Segment Start: Data for this task

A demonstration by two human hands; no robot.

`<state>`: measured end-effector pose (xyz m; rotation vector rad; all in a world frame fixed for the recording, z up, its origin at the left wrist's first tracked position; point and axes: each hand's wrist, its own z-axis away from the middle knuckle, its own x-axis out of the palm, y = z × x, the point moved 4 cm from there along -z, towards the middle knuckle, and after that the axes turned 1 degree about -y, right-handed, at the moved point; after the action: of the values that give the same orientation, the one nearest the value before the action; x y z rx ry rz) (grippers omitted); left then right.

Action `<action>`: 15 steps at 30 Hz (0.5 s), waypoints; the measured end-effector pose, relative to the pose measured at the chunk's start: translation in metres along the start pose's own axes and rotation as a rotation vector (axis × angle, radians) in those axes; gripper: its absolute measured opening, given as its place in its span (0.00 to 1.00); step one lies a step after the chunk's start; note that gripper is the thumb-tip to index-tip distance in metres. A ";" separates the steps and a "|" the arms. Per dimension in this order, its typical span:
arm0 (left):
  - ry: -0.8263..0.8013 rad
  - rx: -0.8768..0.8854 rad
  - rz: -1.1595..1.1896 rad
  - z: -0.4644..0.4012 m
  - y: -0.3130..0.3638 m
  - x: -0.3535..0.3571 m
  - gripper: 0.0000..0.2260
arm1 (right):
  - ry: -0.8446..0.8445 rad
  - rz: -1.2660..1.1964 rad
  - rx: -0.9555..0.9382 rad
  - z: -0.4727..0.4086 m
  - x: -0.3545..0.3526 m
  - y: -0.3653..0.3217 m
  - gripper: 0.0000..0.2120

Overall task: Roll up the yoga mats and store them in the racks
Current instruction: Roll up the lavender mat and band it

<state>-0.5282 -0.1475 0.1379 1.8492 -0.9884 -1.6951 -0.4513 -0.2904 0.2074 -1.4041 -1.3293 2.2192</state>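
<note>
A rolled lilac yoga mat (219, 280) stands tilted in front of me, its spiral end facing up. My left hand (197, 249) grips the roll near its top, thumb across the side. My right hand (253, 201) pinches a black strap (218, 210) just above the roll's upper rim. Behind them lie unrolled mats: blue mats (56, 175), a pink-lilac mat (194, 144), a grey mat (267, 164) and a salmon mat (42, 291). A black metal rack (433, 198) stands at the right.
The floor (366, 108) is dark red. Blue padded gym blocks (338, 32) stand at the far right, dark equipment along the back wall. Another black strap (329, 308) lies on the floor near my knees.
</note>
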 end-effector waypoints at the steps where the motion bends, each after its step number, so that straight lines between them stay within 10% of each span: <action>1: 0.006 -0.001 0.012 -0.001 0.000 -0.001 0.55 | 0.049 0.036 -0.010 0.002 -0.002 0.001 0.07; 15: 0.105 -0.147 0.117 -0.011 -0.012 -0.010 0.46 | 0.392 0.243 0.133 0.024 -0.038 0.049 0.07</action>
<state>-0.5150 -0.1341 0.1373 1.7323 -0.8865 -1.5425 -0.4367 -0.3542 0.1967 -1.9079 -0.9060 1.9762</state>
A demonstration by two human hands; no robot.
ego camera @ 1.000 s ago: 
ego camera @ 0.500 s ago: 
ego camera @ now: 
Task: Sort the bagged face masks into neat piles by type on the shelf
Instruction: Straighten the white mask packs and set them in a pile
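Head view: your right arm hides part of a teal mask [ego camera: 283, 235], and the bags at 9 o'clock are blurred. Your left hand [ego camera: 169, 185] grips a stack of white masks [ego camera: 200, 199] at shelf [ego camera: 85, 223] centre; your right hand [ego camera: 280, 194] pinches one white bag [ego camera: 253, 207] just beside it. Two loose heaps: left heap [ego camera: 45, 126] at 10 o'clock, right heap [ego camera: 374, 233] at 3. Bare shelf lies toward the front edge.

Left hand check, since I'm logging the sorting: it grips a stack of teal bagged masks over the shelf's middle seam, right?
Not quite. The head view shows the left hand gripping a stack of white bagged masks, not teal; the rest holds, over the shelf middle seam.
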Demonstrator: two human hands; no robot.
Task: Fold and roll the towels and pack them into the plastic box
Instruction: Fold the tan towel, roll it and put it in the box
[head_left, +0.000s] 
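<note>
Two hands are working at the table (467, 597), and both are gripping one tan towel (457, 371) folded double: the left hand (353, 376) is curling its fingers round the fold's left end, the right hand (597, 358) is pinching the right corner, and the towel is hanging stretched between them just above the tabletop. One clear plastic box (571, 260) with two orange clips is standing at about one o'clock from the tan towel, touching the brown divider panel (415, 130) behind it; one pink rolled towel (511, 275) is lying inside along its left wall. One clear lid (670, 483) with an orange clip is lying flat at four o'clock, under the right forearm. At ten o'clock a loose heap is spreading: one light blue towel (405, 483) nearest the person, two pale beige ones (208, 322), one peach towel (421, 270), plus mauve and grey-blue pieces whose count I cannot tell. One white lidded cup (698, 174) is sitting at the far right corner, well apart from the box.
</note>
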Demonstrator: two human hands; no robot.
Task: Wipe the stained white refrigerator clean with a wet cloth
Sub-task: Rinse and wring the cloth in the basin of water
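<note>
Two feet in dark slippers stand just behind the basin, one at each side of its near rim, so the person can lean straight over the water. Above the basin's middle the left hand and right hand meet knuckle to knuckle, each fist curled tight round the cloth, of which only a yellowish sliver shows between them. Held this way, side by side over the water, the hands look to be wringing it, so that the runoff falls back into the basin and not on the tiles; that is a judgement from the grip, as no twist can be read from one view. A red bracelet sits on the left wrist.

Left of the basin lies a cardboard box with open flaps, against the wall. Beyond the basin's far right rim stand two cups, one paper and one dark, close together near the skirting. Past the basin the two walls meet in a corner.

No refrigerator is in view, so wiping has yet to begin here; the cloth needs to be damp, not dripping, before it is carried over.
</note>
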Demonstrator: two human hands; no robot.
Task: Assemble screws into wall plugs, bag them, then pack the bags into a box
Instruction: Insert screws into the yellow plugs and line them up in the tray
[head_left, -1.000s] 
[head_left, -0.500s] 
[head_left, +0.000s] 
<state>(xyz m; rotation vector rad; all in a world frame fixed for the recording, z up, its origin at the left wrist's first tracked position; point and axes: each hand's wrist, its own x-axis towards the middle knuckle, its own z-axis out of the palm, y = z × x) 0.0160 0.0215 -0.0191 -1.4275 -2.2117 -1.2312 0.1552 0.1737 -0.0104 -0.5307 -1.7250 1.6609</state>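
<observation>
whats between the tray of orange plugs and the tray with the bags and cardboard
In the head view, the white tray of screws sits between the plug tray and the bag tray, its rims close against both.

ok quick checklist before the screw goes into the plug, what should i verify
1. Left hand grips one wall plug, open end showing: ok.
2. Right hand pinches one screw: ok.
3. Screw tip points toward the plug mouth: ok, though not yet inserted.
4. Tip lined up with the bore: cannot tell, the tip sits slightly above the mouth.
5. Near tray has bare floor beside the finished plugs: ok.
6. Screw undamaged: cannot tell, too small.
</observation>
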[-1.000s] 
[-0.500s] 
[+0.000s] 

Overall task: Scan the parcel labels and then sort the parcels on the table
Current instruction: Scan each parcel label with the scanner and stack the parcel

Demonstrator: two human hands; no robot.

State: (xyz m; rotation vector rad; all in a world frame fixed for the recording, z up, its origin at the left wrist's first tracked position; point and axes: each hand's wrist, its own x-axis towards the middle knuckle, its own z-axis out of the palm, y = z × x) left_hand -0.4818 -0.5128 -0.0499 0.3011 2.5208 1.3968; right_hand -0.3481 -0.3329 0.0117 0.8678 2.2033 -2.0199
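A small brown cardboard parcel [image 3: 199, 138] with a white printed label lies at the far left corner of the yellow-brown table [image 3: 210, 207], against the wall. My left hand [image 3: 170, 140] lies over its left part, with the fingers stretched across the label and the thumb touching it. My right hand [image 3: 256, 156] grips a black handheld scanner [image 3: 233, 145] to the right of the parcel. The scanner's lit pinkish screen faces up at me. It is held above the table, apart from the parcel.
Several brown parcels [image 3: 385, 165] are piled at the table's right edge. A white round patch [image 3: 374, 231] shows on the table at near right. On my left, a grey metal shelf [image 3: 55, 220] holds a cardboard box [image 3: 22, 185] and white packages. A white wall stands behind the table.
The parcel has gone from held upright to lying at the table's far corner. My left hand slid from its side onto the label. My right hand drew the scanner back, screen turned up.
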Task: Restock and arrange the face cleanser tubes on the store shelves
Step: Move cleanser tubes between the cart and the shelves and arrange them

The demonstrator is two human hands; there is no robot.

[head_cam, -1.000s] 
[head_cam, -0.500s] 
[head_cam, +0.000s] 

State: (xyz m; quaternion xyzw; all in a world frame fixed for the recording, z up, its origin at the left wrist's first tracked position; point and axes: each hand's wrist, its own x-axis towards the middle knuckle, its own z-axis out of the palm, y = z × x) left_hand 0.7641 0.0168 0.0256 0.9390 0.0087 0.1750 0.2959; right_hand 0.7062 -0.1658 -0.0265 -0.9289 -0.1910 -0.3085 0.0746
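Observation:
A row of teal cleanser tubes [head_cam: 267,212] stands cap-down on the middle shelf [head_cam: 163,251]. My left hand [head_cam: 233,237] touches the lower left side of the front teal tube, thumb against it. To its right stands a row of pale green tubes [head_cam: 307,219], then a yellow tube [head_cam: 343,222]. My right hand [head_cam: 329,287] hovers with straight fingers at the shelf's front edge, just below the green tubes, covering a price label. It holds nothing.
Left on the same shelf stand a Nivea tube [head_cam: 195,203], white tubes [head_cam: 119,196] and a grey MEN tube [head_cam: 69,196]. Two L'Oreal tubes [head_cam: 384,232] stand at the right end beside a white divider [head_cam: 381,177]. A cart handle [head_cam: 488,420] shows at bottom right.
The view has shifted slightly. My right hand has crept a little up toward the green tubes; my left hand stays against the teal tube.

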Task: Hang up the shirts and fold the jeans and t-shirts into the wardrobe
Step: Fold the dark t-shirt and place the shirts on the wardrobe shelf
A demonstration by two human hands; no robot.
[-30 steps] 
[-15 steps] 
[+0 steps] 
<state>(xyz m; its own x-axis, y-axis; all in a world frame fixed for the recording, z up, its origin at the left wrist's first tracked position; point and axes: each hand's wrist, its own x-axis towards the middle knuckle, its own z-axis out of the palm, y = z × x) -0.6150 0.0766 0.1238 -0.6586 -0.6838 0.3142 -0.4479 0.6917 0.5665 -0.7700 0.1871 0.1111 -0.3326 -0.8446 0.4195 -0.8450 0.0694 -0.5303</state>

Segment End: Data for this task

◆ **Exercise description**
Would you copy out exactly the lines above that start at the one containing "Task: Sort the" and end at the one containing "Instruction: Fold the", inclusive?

◆ **Exercise output**
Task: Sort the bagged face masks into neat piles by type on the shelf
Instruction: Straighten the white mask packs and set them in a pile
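Head view: your right arm hides part of a teal mask [ego camera: 283, 235], and the bags at 9 o'clock are blurred. Your left hand [ego camera: 169, 185] grips a stack of white masks [ego camera: 200, 199] at shelf [ego camera: 85, 223] centre; your right hand [ego camera: 280, 194] pinches one white bag [ego camera: 253, 207] just beside it. Two loose heaps: left heap [ego camera: 45, 126] at 10 o'clock, right heap [ego camera: 374, 233] at 3. Bare shelf lies toward the front edge.

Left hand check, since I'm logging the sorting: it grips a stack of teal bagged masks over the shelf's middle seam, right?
Not quite. The head view shows the left hand gripping a stack of white bagged masks, not teal; the rest holds, over the shelf middle seam.
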Demonstrator: two human hands; no robot.
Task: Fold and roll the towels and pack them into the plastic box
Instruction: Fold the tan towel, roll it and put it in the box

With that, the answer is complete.